Exercise material START

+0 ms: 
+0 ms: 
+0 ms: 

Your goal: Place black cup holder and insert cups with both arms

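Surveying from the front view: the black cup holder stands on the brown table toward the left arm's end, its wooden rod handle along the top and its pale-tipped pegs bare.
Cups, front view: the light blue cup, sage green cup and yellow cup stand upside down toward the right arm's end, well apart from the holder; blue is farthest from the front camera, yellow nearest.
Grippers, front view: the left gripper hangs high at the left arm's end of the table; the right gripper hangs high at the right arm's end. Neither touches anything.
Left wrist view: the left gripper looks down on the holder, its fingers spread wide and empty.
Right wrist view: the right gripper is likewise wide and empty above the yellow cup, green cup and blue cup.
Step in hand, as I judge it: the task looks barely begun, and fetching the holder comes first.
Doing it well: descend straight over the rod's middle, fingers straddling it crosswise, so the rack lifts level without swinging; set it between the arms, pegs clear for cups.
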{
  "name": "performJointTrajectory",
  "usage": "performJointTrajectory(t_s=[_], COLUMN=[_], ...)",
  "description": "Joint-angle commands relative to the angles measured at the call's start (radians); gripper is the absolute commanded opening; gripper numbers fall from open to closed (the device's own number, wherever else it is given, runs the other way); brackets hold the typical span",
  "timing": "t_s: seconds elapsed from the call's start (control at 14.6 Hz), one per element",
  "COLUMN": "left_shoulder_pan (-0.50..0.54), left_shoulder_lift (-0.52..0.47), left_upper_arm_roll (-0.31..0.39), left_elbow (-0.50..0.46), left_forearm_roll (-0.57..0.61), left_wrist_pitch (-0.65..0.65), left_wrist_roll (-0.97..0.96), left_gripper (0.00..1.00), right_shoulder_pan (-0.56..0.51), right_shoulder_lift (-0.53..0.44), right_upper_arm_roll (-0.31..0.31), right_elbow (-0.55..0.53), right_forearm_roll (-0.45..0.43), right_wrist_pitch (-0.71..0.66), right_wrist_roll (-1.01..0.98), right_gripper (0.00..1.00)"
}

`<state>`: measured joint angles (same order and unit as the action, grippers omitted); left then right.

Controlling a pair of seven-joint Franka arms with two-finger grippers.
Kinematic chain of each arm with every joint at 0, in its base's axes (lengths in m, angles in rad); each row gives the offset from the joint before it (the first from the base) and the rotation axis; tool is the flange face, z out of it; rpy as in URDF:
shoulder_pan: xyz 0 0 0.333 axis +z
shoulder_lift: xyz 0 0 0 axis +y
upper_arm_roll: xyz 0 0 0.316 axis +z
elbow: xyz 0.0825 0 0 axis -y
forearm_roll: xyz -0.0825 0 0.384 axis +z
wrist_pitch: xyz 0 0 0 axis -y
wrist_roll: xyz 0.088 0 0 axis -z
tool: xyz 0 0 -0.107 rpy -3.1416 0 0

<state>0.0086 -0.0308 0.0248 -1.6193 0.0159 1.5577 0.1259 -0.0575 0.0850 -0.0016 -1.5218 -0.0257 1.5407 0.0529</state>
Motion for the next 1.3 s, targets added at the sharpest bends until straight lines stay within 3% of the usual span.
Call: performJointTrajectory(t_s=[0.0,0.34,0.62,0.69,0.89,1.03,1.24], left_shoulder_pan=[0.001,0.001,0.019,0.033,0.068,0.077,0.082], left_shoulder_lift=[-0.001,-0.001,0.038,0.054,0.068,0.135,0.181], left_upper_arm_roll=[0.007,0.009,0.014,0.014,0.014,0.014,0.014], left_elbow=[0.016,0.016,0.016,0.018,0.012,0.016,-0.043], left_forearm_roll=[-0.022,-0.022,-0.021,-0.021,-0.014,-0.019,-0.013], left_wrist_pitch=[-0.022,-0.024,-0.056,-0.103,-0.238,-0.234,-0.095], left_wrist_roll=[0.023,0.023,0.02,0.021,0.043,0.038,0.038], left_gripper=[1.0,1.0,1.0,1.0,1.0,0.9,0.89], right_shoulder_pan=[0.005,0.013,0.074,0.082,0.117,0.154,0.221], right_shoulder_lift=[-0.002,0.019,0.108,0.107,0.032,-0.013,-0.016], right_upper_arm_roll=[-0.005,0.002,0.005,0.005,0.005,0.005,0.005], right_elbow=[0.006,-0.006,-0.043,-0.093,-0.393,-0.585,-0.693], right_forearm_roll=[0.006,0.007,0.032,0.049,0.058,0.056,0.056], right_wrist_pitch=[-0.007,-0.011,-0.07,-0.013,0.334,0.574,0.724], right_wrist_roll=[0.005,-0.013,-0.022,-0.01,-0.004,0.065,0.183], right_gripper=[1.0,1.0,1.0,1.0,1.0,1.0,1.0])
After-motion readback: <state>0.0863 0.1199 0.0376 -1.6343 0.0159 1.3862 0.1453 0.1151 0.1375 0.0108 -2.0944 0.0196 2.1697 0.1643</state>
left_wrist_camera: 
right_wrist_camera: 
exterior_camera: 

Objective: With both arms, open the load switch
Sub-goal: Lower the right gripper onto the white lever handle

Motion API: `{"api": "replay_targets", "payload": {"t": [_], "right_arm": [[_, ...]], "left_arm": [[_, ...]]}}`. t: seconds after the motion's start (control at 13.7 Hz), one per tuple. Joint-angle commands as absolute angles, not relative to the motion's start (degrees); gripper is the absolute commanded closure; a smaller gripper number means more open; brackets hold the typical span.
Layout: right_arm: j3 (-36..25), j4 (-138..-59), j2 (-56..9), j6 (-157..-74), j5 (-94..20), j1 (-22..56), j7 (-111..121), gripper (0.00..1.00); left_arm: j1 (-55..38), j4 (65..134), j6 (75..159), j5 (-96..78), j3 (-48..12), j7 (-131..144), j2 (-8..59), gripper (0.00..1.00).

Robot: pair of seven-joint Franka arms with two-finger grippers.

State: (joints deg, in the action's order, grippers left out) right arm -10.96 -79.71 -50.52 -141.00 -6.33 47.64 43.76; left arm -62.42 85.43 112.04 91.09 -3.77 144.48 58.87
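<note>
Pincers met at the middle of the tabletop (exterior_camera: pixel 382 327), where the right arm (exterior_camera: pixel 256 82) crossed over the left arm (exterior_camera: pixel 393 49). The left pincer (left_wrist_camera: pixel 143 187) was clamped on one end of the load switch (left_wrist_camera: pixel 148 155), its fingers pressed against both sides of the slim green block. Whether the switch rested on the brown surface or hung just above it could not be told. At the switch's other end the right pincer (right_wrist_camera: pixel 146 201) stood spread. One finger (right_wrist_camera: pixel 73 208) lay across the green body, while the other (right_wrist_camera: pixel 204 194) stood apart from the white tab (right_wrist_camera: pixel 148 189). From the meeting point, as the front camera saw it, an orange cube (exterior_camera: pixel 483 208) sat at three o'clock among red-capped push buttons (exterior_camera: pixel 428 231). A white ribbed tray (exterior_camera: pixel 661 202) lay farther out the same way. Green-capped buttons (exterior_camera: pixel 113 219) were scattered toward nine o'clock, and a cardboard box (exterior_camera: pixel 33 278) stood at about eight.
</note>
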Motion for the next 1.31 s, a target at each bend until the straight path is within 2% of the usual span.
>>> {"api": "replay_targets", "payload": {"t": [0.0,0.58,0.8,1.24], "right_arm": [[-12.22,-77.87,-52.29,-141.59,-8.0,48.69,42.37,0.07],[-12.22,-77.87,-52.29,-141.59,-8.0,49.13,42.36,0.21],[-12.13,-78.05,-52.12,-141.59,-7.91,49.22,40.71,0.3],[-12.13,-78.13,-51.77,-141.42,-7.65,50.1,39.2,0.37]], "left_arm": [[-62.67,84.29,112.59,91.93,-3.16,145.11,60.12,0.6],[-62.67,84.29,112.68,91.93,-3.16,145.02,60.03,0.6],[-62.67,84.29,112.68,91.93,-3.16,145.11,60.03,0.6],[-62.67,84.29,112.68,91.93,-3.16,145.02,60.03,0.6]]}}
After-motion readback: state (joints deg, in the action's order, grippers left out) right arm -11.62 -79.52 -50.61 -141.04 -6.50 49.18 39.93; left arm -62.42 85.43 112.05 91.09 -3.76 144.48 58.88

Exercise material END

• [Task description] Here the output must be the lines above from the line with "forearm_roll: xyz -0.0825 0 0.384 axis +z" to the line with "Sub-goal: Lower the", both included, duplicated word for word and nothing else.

• [Task response]
forearm_roll: xyz -0.0825 0 0.384 axis +z
wrist_pitch: xyz 0 0 0 axis -y
wrist_roll: xyz 0.088 0 0 axis -z
tool: xyz 0 0 -0.107 rpy -3.1416 0 0

<state>0.0086 -0.0308 0.0248 -1.6193 0.0159 1.5577 0.1259 -0.0575 0.0850 -0.0016 -1.5218 -0.0257 1.5407 0.0529</state>
Motion for the next 1.3 s, targets added at the sharpest bends until straight lines stay within 3% of the usual span.
Call: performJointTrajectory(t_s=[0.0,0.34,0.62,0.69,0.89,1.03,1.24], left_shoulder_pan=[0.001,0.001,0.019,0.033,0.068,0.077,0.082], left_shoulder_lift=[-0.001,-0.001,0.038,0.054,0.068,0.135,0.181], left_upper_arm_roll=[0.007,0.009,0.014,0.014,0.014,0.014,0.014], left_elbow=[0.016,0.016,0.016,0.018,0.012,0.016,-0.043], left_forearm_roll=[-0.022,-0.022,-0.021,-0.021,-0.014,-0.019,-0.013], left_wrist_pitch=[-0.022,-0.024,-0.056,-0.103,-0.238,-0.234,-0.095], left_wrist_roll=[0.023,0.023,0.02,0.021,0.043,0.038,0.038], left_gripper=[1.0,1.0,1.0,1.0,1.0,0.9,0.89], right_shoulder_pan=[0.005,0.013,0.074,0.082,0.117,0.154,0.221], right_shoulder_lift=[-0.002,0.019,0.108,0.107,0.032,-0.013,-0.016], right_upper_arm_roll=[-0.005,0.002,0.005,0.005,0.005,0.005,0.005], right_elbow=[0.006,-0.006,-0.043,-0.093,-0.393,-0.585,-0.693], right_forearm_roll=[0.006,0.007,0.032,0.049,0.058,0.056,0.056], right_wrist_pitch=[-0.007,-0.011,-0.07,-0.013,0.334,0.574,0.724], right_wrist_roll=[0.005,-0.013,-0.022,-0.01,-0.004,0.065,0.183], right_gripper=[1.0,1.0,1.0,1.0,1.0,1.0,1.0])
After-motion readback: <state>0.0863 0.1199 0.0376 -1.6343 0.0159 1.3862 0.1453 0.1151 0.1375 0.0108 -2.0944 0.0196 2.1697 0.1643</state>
left_wrist_camera: 
right_wrist_camera: 
exterior_camera: 

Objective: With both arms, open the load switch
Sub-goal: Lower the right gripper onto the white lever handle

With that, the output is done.